Your instructions:
After locating the line that contains "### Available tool" in the data below, set down exactly that line and each one after it through the line that contains "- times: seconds", and nothing more.

[Record extracts Boundary: Start]

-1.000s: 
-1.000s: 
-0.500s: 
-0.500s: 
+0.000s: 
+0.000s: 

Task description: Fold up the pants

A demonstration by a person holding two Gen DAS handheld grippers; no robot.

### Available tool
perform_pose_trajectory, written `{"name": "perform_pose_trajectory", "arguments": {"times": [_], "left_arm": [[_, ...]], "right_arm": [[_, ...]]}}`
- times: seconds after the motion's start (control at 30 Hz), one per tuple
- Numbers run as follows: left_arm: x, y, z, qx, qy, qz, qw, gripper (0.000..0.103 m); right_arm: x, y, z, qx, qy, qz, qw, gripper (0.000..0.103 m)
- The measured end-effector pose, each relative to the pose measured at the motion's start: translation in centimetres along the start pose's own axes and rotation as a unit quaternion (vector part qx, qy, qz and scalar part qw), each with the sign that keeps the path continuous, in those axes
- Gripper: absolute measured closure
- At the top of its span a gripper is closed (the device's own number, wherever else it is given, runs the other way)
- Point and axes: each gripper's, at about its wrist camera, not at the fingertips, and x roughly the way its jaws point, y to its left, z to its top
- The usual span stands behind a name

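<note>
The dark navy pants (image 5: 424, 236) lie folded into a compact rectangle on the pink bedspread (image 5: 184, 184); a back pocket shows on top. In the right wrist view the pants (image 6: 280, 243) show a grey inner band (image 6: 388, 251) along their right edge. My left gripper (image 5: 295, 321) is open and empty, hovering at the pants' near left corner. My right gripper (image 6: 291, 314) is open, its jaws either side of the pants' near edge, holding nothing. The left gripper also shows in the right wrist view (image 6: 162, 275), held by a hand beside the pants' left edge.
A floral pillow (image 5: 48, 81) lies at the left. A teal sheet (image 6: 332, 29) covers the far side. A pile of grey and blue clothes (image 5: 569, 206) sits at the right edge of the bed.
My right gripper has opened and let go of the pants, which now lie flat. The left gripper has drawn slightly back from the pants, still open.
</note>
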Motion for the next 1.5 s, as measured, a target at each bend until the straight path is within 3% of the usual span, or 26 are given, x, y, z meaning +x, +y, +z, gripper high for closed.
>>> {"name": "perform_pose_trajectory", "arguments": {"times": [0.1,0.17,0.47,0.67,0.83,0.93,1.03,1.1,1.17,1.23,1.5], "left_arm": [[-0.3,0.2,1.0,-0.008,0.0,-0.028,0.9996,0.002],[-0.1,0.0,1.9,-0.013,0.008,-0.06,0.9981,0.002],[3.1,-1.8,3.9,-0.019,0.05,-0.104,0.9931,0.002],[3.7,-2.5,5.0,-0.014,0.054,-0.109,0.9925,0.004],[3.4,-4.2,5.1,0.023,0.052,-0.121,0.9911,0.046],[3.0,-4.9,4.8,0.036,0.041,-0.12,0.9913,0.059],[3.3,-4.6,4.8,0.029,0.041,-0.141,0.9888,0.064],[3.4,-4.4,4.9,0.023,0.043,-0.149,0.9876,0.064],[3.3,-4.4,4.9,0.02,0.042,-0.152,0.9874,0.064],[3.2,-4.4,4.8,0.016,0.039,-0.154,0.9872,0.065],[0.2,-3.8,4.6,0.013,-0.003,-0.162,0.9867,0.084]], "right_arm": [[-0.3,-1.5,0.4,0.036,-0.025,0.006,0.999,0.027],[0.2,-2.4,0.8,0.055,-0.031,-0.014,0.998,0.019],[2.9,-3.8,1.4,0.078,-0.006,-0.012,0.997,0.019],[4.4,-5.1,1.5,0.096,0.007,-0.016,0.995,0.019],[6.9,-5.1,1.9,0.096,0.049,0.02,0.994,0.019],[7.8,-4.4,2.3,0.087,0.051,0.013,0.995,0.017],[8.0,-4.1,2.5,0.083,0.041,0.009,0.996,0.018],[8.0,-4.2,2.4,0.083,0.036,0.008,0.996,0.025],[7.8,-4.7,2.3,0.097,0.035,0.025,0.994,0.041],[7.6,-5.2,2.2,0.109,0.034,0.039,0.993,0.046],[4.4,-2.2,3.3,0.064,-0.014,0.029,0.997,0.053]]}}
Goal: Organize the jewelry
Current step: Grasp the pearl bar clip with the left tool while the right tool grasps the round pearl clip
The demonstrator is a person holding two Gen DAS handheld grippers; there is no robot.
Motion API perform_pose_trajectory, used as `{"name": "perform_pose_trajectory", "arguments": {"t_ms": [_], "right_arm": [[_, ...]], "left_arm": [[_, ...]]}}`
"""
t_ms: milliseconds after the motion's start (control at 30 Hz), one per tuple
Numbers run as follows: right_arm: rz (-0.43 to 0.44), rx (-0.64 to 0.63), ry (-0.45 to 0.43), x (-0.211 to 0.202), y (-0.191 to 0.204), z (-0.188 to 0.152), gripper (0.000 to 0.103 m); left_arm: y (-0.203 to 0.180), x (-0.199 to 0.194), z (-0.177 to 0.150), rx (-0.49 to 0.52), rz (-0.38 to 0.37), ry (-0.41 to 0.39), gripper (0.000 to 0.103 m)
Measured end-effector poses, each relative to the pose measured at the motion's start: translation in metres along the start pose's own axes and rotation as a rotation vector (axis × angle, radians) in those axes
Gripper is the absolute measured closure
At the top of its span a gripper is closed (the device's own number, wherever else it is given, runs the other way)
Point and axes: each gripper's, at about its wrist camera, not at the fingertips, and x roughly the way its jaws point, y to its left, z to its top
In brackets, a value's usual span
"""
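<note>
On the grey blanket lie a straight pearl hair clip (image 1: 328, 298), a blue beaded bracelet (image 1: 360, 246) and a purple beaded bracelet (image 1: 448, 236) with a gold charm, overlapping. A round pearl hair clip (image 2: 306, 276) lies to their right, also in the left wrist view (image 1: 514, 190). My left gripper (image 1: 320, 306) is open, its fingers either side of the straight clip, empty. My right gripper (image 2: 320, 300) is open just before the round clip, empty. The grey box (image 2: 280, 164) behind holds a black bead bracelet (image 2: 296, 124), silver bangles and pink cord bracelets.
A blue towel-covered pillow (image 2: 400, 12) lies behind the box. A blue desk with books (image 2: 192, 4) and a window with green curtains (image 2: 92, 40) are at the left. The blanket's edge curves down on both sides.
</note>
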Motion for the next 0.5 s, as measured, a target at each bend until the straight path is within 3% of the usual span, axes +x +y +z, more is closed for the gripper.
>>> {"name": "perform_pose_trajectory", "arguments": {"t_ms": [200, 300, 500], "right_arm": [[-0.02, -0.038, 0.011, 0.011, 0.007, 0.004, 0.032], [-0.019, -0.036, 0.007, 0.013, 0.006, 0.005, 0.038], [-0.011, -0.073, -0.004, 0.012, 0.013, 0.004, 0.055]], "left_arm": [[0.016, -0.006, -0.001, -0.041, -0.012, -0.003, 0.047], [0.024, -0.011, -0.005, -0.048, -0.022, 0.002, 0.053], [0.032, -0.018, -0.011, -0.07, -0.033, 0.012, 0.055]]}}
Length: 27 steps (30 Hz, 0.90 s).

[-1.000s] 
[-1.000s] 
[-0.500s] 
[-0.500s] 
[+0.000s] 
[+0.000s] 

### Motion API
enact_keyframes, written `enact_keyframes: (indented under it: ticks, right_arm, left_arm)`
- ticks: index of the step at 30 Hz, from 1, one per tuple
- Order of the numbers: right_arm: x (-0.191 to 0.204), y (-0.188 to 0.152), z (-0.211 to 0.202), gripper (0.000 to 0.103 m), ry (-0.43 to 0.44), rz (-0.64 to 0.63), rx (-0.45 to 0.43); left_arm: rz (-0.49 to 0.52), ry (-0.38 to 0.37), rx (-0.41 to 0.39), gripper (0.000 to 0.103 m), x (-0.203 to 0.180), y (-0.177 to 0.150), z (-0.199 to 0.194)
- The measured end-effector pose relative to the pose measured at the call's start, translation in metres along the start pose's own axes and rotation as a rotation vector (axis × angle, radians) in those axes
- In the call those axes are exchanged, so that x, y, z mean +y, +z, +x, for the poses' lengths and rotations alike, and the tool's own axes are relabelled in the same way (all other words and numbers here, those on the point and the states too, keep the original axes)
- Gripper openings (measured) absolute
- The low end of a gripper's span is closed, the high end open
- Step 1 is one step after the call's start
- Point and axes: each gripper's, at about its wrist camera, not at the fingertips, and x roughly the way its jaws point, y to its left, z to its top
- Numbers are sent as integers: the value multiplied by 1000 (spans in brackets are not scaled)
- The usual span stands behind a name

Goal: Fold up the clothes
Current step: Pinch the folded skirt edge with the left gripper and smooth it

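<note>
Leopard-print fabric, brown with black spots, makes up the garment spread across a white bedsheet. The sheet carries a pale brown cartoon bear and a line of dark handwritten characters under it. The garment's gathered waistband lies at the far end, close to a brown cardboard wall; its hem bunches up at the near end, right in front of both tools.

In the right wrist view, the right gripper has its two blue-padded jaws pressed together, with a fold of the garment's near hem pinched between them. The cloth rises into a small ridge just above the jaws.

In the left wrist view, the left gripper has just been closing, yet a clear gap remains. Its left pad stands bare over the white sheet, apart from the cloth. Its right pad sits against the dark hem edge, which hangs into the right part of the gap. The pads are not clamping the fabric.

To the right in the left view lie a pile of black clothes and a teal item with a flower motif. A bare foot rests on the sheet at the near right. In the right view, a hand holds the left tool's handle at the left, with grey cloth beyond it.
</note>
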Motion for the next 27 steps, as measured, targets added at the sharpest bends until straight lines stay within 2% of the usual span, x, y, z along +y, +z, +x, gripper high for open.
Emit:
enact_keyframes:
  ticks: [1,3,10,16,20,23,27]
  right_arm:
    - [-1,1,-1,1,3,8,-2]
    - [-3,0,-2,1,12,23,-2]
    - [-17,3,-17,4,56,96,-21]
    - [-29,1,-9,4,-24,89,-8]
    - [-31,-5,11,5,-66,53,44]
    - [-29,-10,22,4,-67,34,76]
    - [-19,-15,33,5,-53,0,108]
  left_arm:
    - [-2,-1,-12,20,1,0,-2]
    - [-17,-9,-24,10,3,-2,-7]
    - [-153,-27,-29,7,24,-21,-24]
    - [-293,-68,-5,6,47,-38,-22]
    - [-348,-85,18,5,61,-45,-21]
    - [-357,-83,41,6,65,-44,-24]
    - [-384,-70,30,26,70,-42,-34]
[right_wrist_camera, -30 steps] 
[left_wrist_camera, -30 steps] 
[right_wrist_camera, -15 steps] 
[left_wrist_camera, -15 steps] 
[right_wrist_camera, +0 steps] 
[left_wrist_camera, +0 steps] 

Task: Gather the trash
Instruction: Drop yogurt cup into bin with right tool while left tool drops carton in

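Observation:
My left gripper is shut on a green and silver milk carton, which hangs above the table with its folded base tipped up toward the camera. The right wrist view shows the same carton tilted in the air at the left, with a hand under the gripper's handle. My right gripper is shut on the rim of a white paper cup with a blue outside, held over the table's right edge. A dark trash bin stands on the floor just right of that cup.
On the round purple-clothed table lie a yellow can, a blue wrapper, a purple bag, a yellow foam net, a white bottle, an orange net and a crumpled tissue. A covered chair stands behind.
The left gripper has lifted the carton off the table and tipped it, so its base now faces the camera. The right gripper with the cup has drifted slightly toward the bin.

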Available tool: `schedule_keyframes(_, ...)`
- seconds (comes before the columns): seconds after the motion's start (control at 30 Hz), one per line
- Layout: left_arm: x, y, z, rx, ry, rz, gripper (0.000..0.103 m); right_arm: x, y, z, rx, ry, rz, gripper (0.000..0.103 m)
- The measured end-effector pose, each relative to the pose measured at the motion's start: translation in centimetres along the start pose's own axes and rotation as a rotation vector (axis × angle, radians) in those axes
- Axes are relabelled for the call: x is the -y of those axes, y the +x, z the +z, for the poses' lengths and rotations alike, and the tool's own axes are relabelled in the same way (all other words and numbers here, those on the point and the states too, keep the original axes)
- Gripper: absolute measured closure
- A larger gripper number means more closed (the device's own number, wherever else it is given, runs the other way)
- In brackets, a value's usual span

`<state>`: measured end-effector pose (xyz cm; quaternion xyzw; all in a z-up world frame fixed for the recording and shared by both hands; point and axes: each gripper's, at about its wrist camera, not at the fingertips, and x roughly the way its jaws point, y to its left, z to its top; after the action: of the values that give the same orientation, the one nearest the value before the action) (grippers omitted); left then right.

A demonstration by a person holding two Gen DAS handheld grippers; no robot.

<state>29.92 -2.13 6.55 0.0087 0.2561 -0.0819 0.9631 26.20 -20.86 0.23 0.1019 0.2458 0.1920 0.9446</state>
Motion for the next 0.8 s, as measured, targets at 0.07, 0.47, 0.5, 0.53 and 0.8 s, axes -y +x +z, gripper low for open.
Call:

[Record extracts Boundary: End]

Solved problem:
### Available tool
perform_pose_trajectory, written `{"name": "perform_pose_trajectory", "arguments": {"times": [_], "left_arm": [[_, ...]], "right_arm": [[_, ...]]}}`
- times: seconds after the motion's start (control at 30 Hz), one per tuple

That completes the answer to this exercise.